J Acquir Immune Defic Syndr. 2007 Dec 15;46(5):607-15. doi: 10.1097/QAI.0b013e31815b7dba.
The extent to which the prognosis for AIDS and death of patients initiating highly active antiretroviral therapy (HAART) continues to be affected by their characteristics at the time of initiation (baseline) is unclear.
We analyzed data on 20,379 treatment-naive HIV-1-infected adults who started HAART in 1 of 12 cohort studies in Europe and North America (61,798 person-years of follow-up, 1844 AIDS events, and 1005 deaths).

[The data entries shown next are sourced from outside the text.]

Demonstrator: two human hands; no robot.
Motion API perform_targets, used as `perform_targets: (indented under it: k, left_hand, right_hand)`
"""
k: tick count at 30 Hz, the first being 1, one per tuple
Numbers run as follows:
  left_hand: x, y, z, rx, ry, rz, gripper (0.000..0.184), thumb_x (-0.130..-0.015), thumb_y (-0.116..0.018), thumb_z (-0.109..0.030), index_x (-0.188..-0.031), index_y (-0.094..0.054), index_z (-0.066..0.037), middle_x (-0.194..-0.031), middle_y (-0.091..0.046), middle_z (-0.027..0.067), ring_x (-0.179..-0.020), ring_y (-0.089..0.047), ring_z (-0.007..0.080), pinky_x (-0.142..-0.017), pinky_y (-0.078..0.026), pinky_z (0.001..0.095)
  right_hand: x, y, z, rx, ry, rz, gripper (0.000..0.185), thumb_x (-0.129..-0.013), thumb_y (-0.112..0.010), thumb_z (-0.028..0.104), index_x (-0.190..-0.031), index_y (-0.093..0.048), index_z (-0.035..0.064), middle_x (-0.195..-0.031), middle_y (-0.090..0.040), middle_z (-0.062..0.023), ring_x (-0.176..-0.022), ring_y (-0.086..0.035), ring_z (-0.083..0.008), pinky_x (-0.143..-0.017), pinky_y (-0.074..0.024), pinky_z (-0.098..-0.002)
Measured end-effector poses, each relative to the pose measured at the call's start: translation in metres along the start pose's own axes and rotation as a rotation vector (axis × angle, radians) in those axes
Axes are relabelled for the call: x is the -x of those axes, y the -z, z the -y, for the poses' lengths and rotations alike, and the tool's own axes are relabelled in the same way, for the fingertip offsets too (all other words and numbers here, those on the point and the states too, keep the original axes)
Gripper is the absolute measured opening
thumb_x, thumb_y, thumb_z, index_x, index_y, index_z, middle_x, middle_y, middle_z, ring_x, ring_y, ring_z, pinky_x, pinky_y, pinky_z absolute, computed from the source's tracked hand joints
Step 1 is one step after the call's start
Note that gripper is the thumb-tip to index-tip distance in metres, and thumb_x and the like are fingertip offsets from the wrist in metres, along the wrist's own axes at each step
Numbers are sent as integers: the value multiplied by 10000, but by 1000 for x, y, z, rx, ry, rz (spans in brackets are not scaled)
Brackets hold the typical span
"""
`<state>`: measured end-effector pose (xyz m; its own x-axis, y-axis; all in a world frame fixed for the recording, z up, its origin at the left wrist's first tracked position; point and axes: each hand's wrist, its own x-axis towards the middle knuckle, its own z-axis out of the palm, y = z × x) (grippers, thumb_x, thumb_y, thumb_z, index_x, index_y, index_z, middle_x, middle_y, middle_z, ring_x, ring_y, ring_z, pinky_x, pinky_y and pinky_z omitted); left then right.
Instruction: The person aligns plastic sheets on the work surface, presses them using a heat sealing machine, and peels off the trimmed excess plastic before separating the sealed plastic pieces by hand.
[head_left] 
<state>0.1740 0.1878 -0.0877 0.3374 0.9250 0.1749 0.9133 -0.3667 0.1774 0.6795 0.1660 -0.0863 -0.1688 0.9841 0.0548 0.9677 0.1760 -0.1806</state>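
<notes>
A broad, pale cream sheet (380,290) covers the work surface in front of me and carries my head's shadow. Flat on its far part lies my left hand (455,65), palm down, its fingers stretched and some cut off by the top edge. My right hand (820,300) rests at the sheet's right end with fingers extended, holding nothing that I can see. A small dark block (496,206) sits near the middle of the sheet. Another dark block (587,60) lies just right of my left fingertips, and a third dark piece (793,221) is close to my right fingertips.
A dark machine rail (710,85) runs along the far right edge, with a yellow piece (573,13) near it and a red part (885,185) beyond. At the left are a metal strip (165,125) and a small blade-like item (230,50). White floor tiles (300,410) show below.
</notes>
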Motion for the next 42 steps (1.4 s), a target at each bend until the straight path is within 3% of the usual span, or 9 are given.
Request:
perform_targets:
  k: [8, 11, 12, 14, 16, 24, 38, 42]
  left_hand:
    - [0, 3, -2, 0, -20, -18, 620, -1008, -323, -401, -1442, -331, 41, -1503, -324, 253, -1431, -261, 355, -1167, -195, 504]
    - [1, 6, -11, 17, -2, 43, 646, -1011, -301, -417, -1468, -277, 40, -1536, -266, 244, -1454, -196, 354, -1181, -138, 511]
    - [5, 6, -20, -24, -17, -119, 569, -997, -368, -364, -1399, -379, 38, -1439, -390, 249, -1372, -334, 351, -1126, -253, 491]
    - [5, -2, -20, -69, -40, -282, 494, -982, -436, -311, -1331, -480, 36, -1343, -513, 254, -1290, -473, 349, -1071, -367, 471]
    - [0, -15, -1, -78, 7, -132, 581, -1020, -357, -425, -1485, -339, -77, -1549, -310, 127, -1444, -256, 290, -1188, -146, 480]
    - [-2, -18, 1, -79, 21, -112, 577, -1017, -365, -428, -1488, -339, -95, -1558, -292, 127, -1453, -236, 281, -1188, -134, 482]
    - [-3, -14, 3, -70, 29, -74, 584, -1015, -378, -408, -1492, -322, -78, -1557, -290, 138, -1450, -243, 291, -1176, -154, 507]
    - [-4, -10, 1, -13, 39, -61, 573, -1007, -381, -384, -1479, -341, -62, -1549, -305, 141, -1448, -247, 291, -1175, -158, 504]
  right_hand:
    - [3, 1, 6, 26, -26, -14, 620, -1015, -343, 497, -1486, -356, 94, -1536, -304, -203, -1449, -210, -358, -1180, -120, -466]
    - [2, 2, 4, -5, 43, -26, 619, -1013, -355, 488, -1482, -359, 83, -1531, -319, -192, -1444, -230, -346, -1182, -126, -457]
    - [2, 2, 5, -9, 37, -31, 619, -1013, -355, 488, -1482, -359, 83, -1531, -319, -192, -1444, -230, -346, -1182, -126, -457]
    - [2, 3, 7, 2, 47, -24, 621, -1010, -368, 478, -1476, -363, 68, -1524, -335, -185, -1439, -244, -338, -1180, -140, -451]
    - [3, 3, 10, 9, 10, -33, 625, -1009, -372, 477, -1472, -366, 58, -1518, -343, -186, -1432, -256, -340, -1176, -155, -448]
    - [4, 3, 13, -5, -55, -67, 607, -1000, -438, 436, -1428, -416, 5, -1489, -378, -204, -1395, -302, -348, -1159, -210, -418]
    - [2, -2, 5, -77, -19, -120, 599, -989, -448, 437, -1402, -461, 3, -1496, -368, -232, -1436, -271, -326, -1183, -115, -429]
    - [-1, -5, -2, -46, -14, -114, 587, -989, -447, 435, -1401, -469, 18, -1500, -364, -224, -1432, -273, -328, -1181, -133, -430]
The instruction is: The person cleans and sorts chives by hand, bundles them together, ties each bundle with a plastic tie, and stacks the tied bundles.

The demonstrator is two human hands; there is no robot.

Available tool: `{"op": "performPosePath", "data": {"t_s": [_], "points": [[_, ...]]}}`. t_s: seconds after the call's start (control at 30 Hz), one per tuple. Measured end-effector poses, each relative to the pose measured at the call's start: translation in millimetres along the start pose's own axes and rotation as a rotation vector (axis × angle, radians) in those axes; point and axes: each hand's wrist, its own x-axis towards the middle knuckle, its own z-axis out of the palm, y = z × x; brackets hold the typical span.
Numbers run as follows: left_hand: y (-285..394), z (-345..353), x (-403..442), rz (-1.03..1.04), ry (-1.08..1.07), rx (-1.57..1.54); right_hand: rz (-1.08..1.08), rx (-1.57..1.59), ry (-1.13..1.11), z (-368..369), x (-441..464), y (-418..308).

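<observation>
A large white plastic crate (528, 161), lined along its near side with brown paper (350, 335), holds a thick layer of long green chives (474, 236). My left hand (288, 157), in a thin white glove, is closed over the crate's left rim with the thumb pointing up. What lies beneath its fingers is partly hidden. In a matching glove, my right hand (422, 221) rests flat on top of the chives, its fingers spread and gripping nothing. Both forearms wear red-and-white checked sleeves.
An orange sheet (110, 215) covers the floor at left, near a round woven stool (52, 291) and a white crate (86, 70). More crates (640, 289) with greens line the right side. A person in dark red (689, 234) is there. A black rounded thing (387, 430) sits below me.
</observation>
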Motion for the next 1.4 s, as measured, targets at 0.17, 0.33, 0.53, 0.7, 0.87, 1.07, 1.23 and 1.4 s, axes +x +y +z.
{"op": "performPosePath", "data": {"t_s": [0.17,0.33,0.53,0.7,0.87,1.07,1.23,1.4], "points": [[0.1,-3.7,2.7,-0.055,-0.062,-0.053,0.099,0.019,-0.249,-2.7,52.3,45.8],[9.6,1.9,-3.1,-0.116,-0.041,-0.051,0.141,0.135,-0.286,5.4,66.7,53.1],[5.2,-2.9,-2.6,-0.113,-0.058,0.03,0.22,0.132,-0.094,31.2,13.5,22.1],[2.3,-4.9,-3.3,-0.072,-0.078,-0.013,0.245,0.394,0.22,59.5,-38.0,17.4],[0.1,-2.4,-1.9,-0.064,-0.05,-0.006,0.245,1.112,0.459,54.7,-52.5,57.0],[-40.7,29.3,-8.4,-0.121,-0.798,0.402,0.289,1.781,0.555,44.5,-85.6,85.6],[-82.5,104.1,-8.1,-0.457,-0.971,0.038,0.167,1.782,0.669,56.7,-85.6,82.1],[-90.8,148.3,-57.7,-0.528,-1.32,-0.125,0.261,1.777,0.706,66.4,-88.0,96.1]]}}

Although baseline CD4 cell count became less prognostic with time, individuals with a baseline CD4 count <25 cells/microL had persistently higher progression rates than individuals with a baseline CD4 count >350 cells/microL (hazard ratio for AIDS = 2.3, 95% confidence interval [CI]: 1.0 to 2.3; mortality hazard ratio = 2.5, 95% CI: 1.2 to 5.5, 4 to 6 years after starting HAART). Rates of AIDS were persistently higher in individuals who had experienced an AIDS event before starting HAART. Individuals with presumed transmission by means of injection drug use experienced substantially higher rates of AIDS and death than other individuals throughout follow-up (AIDS hazard ratio = 1.6, 95% CI: 0.8 to 3.0; mortality hazard ratio = 3.5, 95% CI: 2.2 to 5.5, 4 to 6 years after starting HAART).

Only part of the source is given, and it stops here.